O objeto do presente trabalho é a análise do texto constitucional de 1934, abordando o momento político, social e econômico do país. A reflexão sobre este período da história do Brasil se torna importante na atualidade, especialmente porque retrata como o país reagiu em momentos de crise política, instabilidade democrática e falta de efetividade das constituições. Como bem assinalou Miguel Reale, “a vida do Direito é o diálogo da história”.

O método de abordagem utilizado é o dialético, o que possibilitou verificar com mais rigor o objeto em análise, justamente por ser posto frente a frente com o teste de suas contradições possíveis.

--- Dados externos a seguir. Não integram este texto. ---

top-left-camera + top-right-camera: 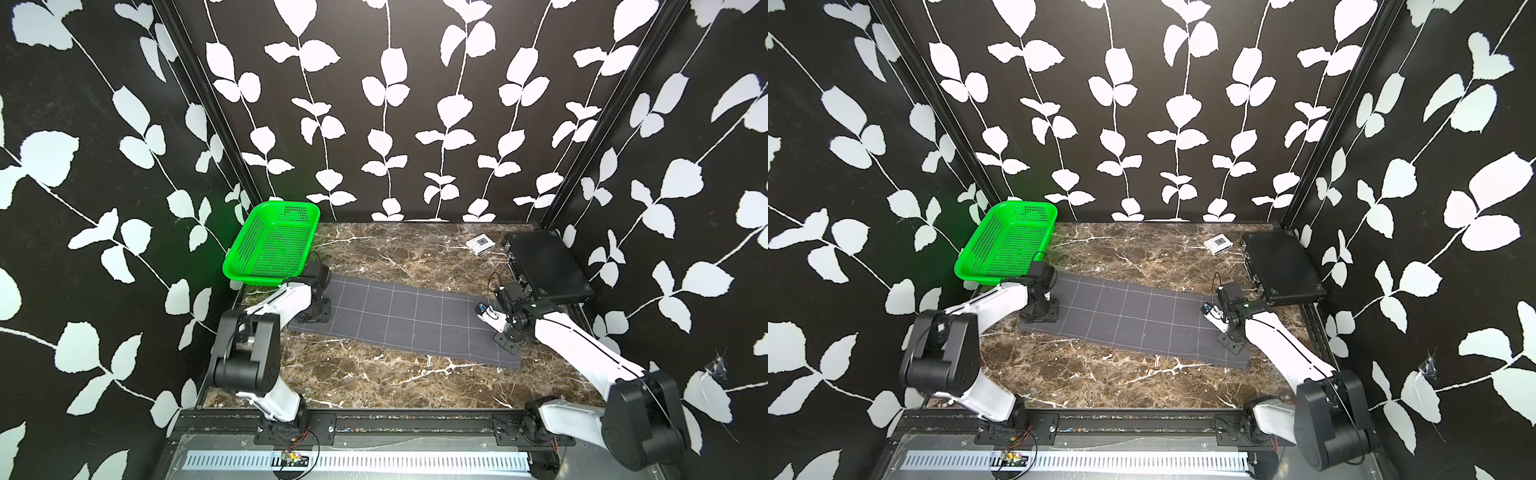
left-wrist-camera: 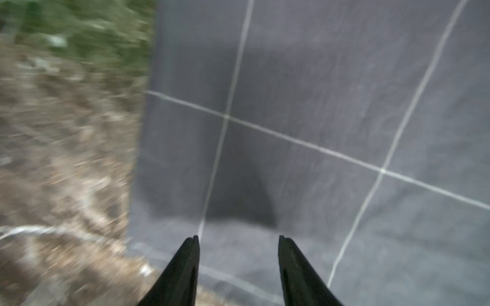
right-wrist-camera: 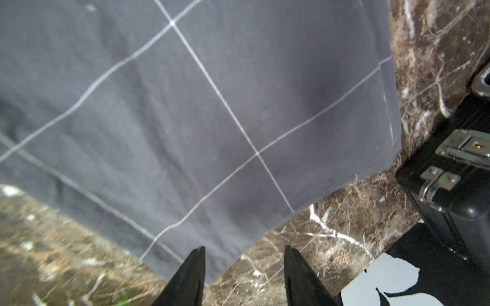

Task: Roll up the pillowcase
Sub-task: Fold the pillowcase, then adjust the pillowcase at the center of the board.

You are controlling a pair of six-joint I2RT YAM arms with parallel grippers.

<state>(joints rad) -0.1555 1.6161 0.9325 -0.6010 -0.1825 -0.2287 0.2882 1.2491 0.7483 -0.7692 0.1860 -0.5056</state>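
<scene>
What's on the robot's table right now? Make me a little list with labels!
cloth: pillowcase, dark grey with white grid lines, lying flat as a long strip, not rolled yet
left tool: open, over one end of the cloth
right tool: open, at the edge of the other end
other things: green basket, black case, small white box
table: brown marble pattern

Leaf-print walls [image 1: 395, 124] (black, white), marble tabletop [image 1: 374, 376]
</scene>
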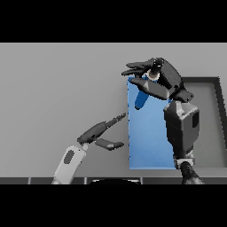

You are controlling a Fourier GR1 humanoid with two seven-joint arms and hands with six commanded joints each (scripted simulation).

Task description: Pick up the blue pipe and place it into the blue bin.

Concernente ao tipo de pesquisa, quanto aos propósitos, utiliza-se, ao longo deste trabalho, a pesquisa exploratória, pois, como ensina Antônio Carlos Gil (1996, p. 45), ela “[...] tem por objetivo proporcionar maior familiaridade com o problema, com vistas a torná-lo explícito ou a construir hipóteses”. A intenção principal é o “aprimoramento de idéias ou a descoberta de intuições”. Quanto aos procedimentos técnicos, empregam-se a pesquisa bibliográfica e a pesquisa documental.

Como referencial teórico, o trabalho está ancorado nas obras de Cláudio Pereira de Souza Neto e Daniel Sarmento, Direito Constitucional, história e método de trabalho, e de Gilberto Cotrim, História e consciência do Brasil.


2 - O Brasil no período de 1930-1942: agricultura, indústria e classe operária 

O período de 1930 a 1942 é marcado pelas dificuldades acarretadas pelo grande choque da depressão mundial, pela retomada após 1933, revertida com a crise norte-americana de 1937, e pelas dificuldades associadas ao início da Segunda Guerra Mundial. Na esteira da crise aumentou consideravelmente o peso do Estado na economia. Teve continuidade a intervenção na política cafeeira – embora transferida do controle paulista para o controle do governo federal – e multiplicaram-se as iniciativas estatais no domínio da economia, inicialmente com ênfase no terreno normativo.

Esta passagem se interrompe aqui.